__DATASET CONTENT__.
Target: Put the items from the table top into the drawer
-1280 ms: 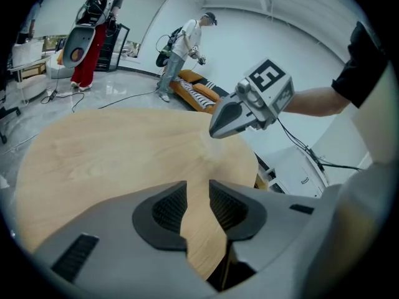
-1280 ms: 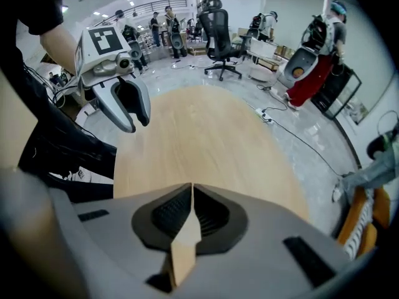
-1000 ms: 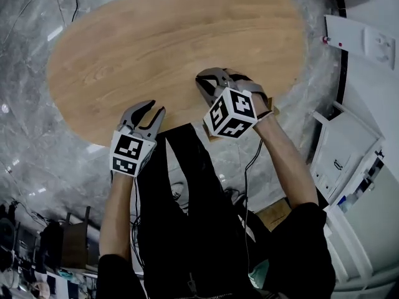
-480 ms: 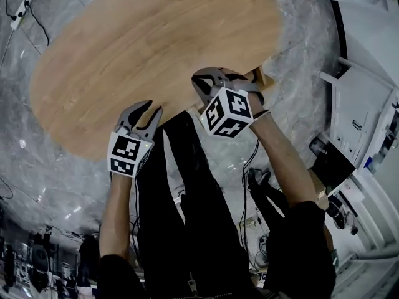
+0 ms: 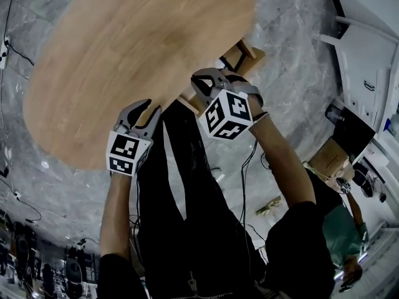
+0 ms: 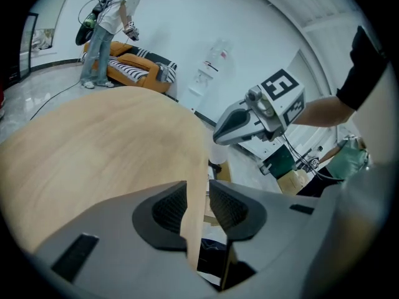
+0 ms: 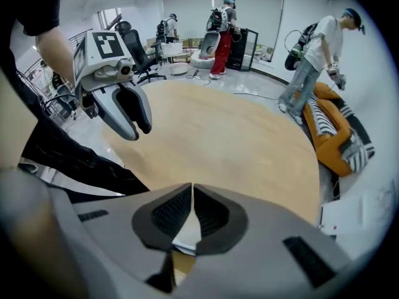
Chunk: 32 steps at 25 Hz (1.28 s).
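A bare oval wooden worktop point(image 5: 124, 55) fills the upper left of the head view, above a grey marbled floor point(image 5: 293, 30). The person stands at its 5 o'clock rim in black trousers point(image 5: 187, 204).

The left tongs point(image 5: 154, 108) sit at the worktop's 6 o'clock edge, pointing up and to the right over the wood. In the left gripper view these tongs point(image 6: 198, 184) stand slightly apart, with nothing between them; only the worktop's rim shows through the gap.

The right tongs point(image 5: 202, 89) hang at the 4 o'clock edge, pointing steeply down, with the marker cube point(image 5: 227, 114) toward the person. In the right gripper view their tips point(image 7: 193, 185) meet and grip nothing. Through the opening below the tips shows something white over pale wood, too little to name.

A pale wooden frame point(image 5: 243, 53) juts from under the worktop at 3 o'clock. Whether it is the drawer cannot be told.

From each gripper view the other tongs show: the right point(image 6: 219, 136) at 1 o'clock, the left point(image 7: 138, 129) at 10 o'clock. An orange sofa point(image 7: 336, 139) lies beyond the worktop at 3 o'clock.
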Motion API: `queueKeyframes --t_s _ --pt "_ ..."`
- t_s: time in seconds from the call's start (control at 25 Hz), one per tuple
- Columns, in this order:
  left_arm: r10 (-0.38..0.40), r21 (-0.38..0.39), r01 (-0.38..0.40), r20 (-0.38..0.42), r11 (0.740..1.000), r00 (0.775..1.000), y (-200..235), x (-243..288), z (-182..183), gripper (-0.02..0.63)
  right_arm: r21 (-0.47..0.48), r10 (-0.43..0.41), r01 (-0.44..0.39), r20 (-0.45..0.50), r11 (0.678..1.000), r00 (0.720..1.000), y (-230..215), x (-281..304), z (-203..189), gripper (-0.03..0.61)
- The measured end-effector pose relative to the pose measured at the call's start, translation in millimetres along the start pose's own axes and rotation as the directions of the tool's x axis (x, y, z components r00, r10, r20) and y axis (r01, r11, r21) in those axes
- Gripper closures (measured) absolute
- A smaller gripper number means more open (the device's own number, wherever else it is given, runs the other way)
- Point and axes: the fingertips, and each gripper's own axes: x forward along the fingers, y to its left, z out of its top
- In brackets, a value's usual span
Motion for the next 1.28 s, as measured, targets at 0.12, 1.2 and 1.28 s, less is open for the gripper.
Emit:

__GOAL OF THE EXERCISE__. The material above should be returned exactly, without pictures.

__RESPONSE FOR THIS EXERCISE__.
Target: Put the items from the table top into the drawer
-1280 ms: 
-1280 ms: 
-1000 ms: 
-480 ms: 
+0 ms: 
+0 ms: 
+0 ms: 
Chunk: 32 steps at 25 Hz (1.28 s).
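A bare oval wooden worktop point(image 5: 124, 55) fills the upper left of the head view, above a grey marbled floor point(image 5: 293, 30). The person stands at its 5 o'clock rim in black trousers point(image 5: 187, 204).

The left tongs point(image 5: 154, 108) sit at the worktop's 6 o'clock edge, pointing up and to the right over the wood. In the left gripper view these tongs point(image 6: 198, 184) stand slightly apart, with nothing between them; only the worktop's rim shows through the gap.

The right tongs point(image 5: 202, 89) hang at the 4 o'clock edge, pointing steeply down, with the marker cube point(image 5: 227, 114) toward the person. In the right gripper view their tips point(image 7: 193, 185) meet and grip nothing. Through the opening below the tips shows something white over pale wood, too little to name.

A pale wooden frame point(image 5: 243, 53) juts from under the worktop at 3 o'clock. Whether it is the drawer cannot be told.

From each gripper view the other tongs show: the right point(image 6: 219, 136) at 1 o'clock, the left point(image 7: 138, 129) at 10 o'clock. An orange sofa point(image 7: 336, 139) lies beyond the worktop at 3 o'clock.
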Motion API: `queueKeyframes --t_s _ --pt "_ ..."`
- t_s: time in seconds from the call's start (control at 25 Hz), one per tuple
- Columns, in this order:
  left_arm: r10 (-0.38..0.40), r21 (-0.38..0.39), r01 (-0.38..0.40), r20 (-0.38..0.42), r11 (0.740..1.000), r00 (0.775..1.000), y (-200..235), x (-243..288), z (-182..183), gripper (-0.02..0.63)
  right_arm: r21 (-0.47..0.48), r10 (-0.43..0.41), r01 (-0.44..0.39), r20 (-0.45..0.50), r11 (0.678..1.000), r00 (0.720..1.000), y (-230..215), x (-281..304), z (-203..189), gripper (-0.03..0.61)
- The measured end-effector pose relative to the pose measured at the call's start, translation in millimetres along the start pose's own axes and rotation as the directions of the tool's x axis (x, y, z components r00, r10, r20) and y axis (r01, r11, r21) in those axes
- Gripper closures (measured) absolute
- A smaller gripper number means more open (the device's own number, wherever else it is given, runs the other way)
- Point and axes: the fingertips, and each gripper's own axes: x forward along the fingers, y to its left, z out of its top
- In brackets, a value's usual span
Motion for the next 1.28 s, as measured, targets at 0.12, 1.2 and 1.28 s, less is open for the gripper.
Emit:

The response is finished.